TRY IT
What you return must be exactly the lines from the one containing "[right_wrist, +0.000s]" through the close of the listing, both included.

DATA
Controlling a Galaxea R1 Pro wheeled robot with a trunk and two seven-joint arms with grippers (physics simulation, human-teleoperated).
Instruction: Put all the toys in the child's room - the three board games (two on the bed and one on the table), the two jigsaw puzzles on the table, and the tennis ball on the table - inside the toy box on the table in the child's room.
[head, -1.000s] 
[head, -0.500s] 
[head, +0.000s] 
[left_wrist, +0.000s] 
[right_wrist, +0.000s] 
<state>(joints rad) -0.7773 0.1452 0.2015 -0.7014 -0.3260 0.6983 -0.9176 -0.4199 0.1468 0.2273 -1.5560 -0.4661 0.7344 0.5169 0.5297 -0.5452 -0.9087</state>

REPLY TO THE EXERCISE
[right_wrist, +0.000s] 
<state>(joints rad) -0.7773 0.1452 0.2015 -0.7014 -0.3260 0.6983 -0.9176 -0.4199 0.1468 0.2273 -1.5560 -0.4661 0.7344 0.5169 0.5297 -0.5452 -0.9087</state>

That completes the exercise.